Analyse : pourquoi ce cadrage est important

La décision de l'EBA répond à trois besoins principaux. D'abord, prévenir un arrêt brutal des services de paiement qui pénaliserait utilisateurs et commerçants. Ensuite, préserver l'intégrité du système financier en définissant des conditions minimales de sécurité et de conformité. Enfin, harmoniser les pratiques des autorités nationales pour éviter des disparités entre États membres qui pourraient fragmenter le marché.

Depuis la lettre initiale, plus d'une centaine de prestataires ont déjà sollicité les autorités pour clarifier leur statut ou déposer une demande.

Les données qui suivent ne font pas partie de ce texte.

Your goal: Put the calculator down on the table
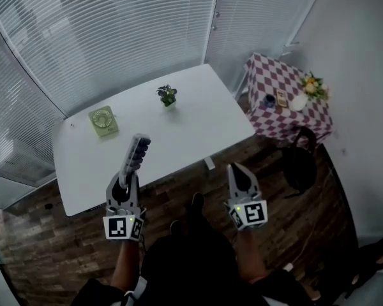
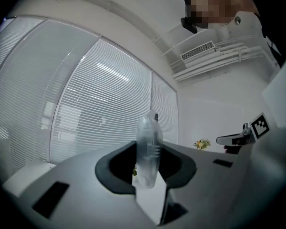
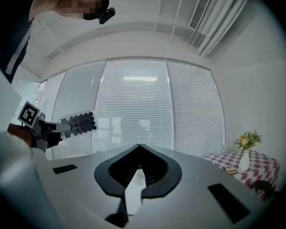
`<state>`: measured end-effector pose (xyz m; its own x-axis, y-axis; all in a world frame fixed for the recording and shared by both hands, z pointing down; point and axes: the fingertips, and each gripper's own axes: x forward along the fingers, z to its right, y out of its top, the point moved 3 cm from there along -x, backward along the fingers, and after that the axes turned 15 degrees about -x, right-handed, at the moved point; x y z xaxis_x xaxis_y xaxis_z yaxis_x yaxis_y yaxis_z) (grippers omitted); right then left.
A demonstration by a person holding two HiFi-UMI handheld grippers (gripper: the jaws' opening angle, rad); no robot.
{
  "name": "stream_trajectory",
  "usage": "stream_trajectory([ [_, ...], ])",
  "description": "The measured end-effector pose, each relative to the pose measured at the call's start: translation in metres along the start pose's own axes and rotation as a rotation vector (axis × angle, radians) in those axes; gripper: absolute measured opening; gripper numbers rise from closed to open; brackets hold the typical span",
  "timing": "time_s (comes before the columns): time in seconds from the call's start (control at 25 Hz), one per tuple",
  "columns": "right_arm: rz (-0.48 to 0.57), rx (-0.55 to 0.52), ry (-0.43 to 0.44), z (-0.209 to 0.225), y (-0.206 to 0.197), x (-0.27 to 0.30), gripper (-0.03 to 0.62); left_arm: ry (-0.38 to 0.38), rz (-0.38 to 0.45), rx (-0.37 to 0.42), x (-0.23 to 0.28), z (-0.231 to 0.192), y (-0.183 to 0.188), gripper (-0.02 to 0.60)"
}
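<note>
1. Head view: the left gripper (image 1: 128,176) is clamped on the near end of the calculator (image 1: 136,152). The calculator sticks out straight ahead of the jaws, with its long axis along the line of the gripper and pointing toward the white table (image 1: 185,139). Its far end is above the near edge of the table, and the gripper itself is above the wooden floor (image 1: 198,180). The right gripper (image 1: 237,169) is well apart to the right, also above the floor, with its jaws together and nothing in them. A green fan (image 1: 103,120) and a small plant (image 1: 168,95) stand farther back on the table, away from the calculator.

2. Left gripper view: the calculator (image 2: 149,149) stands between the two jaws as a thin upright shape, seen edge-on. The pads press on its two flat faces, so the grip is firm.

3. Right gripper view: the jaws meet at their tips and hold nothing. Far to the left, the calculator (image 3: 78,122) shows its round keys toward this camera, so it is held on its edge and level, not flat.

4. Judgement: the left hand is the one that must do the placing. The table lies ahead of and below the calculator. I think the gripper must go forward and down, and probably roll so that the key face comes up, before the jaws open.
</note>
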<state>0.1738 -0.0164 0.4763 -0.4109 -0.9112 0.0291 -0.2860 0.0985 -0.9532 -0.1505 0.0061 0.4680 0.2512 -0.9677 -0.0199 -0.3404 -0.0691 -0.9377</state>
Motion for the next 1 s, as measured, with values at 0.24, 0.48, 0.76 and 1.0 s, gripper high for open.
stream_trajectory([
  [0.24, 0.008, -0.005, 0.061, 0.032, -0.010, 0.052, 0.006, 0.024, 0.020, 0.010, 0.053, 0.007, 0.004, 0.101],
  [0.48, 0.035, -0.019, 0.127, 0.065, -0.015, 0.101, 0.006, 0.055, 0.048, 0.015, 0.098, 0.014, 0.011, 0.101],
  [0.76, 0.068, 0.003, 0.195, 0.087, -0.020, 0.150, 0.006, 0.089, 0.070, 0.028, 0.139, 0.018, 0.012, 0.101],
  [1.0, 0.072, -0.006, 0.224, 0.105, -0.017, 0.178, 0.006, 0.115, 0.070, 0.023, 0.164, 0.015, 0.019, 0.101],
])
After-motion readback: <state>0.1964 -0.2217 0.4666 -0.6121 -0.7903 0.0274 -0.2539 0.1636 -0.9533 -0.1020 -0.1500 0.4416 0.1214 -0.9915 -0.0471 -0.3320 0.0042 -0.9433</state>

Le volume d'applications varie fortement selon les pays, d'où la nécessité d'une feuille de route commune pour prioriser les dossiers et concentrer les ressources de supervision sur les cas les plus sensibles.

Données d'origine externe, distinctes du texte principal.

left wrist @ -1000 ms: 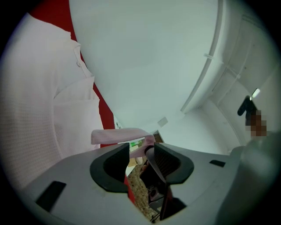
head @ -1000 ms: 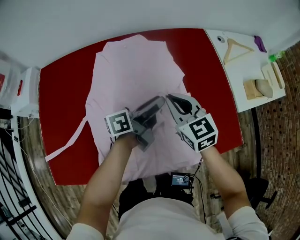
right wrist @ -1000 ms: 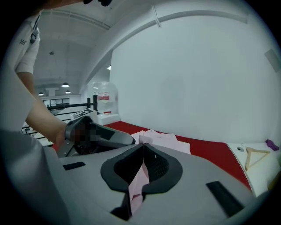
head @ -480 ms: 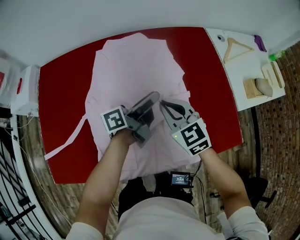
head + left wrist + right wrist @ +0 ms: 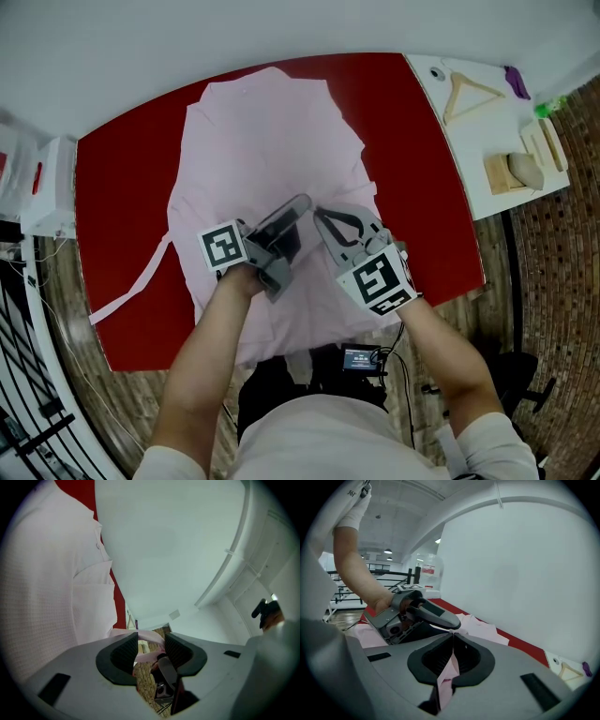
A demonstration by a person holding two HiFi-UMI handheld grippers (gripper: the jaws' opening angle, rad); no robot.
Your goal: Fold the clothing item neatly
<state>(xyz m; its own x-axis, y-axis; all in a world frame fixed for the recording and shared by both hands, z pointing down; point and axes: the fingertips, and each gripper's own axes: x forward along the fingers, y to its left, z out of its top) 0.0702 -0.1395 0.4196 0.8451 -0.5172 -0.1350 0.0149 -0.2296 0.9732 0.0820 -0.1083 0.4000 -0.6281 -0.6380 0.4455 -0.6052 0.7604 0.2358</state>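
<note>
Head view: a pink shirt (image 5: 267, 131) lies spread along the middle of the red table (image 5: 122, 178), with a narrow pink strip trailing to the near left. Both grippers are close together over its near half. The right gripper (image 5: 321, 217) has its jaws closed, pinching a fold of the pink fabric. The left gripper (image 5: 298, 204) has its jaws partly apart; pink fabric crosses the gap at their tips, unpressed.

Both my grippers are over the middle of the pink shirt (image 5: 262, 131), left gripper (image 5: 298, 206) and right gripper (image 5: 322, 217) nearly tip to tip. Shirt's laid flat on the red table (image 5: 122, 187), collar end beyond the tips, wooden hanger (image 5: 469, 97) far off right
</note>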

Mini-guide pratique pour un prestataire crypto

Si vous gérez un jeton qui sert de moyen de paiement, voici les étapes recommandées pour rester conforme après le 2 mars 2026 :

  • Évaluer votre statut : Déterminez si votre jeton peut être qualifié de monnaie électronique et si votre service entre dans le périmètre PSD2.
  • Préparer la documentation MiCA : Rassemblez toutes les pièces déjà déposées sous MiCA ; elles peuvent accélérer l'examen PSD2.
  • Soumettre une demande : Adressez-vous à l'autorité compétente avant la date butoir et clarifiez votre plan de conformité.
  • Si refus, suspendre : En l'absence d'acceptation ou si les conditions imposées ne sont pas respectées, préparez-vous à arrêter les opérations concernées.

Priorisation par les autorités

Les autorités nationales devront trier les demandes en fonction de critères tels que l'ampleur des volumes traités, les risques opérationnels et les protections offertes aux consommateurs. L'objectif est d'allouer en priorité les ressources aux services présentant des enjeux systémiques ou des failles fortes en matière de sécurité et de transparence.

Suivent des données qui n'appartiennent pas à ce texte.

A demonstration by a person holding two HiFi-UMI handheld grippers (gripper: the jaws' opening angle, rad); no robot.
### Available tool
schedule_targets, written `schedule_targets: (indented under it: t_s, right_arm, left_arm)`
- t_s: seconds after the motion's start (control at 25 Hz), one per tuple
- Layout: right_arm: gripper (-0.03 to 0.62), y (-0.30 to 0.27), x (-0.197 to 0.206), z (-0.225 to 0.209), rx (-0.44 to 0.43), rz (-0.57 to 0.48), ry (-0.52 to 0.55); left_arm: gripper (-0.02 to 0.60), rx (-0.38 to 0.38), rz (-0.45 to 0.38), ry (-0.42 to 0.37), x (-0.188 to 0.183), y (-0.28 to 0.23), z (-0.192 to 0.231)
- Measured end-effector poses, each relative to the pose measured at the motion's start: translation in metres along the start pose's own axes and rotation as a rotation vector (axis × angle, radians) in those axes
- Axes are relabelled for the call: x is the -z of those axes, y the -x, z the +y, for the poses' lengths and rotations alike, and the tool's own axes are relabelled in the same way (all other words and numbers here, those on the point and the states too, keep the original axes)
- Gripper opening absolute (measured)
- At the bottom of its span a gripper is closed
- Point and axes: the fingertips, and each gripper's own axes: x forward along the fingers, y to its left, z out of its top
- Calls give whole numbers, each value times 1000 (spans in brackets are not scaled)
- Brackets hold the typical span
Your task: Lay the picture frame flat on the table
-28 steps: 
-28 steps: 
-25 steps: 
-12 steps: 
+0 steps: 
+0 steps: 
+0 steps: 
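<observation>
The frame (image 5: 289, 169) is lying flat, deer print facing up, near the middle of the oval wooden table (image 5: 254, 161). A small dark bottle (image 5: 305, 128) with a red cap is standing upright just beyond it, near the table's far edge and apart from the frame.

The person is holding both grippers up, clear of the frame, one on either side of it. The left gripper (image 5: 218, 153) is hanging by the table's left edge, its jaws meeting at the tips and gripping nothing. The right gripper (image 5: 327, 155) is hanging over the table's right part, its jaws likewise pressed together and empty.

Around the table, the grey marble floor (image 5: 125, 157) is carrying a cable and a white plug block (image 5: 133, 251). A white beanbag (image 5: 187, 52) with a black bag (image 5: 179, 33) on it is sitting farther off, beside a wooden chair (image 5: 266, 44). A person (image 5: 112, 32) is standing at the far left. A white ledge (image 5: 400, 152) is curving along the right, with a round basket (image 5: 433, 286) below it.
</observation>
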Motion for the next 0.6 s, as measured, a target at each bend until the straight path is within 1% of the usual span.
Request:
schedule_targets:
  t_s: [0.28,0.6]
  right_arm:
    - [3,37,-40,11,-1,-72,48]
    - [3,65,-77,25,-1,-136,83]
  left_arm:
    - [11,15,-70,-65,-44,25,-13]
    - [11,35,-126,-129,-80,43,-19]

Perspectives et risques pour le marché

À court terme, la clarification de l'EBA devrait réduire l'incertitude et permettre une transition plus ordonnée. Les acteurs bien préparés auront un avantage compétitif : leurs relations commerciales subiront moins de perturbations. En revanche, les prestataires qui n'auront pas anticipé la démarche risquent une interruption d'activité, des pertes de clientèle et des sanctions potentielles.

Sur le long terme, cette étape est une pierre supplémentaire vers l'intégration des services crypto dans le cadre réglementaire européen. Elle favorisera la confiance des investisseurs et des utilisateurs si les autorités appliquent les règles de manière homogène.

Encadré : coopération MiCA - PSD2

Le texte de l'EBA insiste sur la complémentarité des deux régimes : MiCA permet d'évaluer la qualification et les caractéristiques des crypto-actifs ; PSD2 s'applique aux services de paiement qui utilisent ces actifs. Une coordination étroite entre les autorités en charge de ces deux instruments est donc cruciale pour éviter les dénis de responsabilité et garantir une supervision efficace.

À retenir

  • L'EBA a publié une opinion pour encadrer la fin de la transition au 2 mars 2026.
  • Seuls les prestataires remplissant des conditions définies pourront maintenir leurs services de paiement basés sur des jetons.
  • La coopération entre autorités MiCA et nationales est encouragée pour une application cohérente.
  • Les entreprises doivent anticiper : documenter, déposer les demandes et se préparer à suspendre si nécessaire.

FAQ : Qui décide en dernier ressort ? Les autorités nationales, selon les critères fixés par l'EBA. Que faire si vous êtes dans un État membre avec peu de ressources ? Prioriser la complétude du dossier MiCA pour accélérer l'examen. Les utilisateurs seront-ils protégés ? Oui, l'intention est de garantir des conditions de service sûres et transparentes.